Background
In the era of artificial intelligence (AI), large language models (LLMs) are increasingly being used within medicine and academia. Whilst many have shown that generative AI can summarise entire research studies efficiently, research is often ready for presentation long before it is transcribed into a full manuscript for journal submission.
Aim
This study will determine the ability of a leading LLM (chatGPT-4-turbo) to generate academic conference abstracts using pre-specified prompts and compare these to the same abstracts as written by clinicians from a variety of medical fields, with the goal of validating LLMs as an academic writing tool.
Abstracts submitted by clinicians in a particular field, previously accepted for conference presentation, will be summarised into approximately 100-word bullet point summary prompts.
The prompts will be provided to chatGPT-4-turbo via a Python API to generate a 300-word abstract, to be directly compared against the original abstract. Abstracts will be assigned a random code using inbuilt python functionality.
Four independent, blinded, senior academic adjudicators from each specialty will score a random selection of AI or clinician abstracts according to a previously validated proforma. The adjudicators will additionally be asked whether they think the abstract was written by clinicians or generative AI.
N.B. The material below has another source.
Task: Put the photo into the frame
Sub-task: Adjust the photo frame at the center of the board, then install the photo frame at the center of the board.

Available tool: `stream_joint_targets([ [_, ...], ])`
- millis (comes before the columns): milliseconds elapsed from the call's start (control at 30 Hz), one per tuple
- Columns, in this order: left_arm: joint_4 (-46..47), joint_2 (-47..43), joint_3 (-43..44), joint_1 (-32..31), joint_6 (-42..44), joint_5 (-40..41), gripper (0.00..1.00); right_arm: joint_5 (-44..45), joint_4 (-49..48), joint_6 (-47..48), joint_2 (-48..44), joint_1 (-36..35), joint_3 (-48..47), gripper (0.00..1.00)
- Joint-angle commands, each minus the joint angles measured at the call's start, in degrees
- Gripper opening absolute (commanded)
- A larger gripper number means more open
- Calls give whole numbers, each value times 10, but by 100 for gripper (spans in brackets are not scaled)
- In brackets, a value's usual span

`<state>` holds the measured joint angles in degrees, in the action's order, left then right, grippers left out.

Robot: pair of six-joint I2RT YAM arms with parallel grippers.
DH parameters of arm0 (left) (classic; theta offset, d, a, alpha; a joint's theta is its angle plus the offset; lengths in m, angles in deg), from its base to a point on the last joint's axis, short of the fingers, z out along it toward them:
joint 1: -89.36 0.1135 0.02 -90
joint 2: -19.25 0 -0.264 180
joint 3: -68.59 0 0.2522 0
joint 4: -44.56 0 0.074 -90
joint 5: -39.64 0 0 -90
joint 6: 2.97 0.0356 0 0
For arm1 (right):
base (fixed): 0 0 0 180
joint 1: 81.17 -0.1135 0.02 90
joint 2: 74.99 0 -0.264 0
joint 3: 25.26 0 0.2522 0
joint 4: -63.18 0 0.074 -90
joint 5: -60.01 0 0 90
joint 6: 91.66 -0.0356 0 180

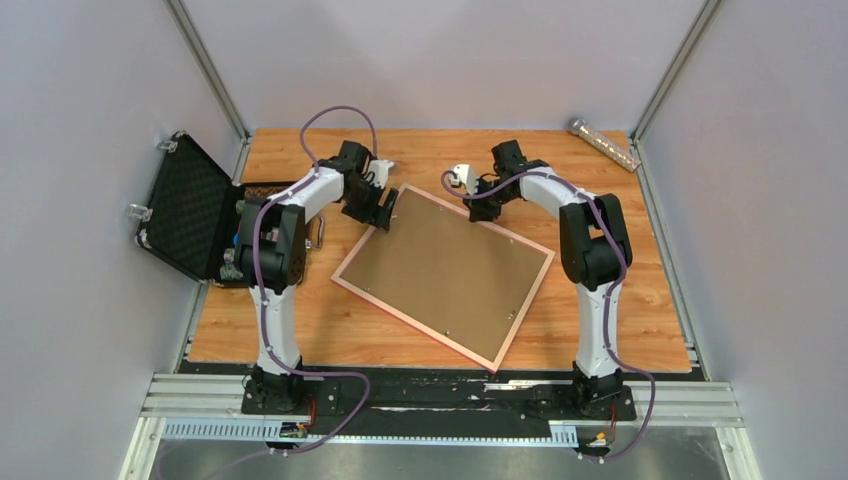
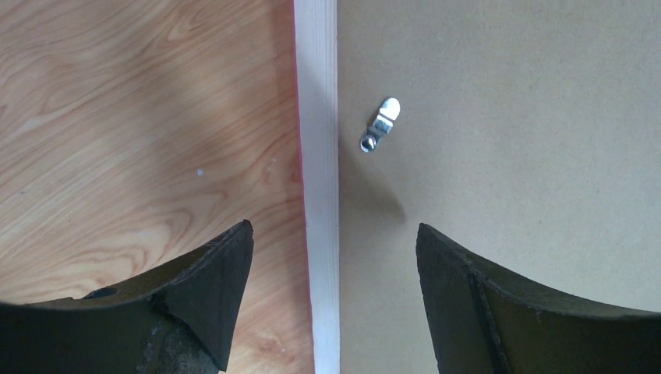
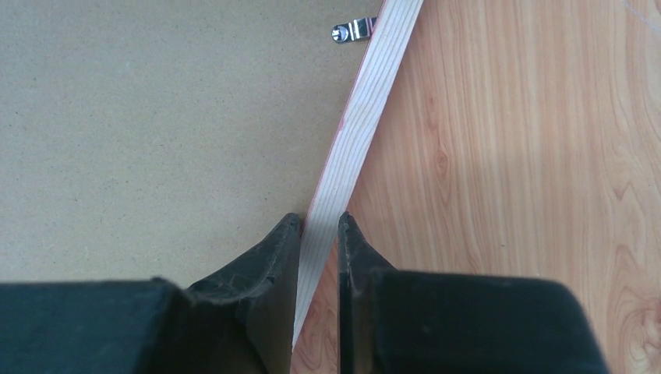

Four adjudicators will each score n=47 abstracts, a mixture of AI or clinician generated, such that each human and AI abstract receives a total score from two raters. Each individual project will use the same four adjudicators and this methodology will be followed for each medical discipline included within the study.
The primary outcome will be the abstract score for the generative AI abstracts versus the clinician abstracts.
Secondary outcome: accuracy of the generated abstract as compared to the original prompt
Secondary outcome: the performance of the LLM as an abstract scorer versus field experts (including the intra-class correlation coefficients (ICC))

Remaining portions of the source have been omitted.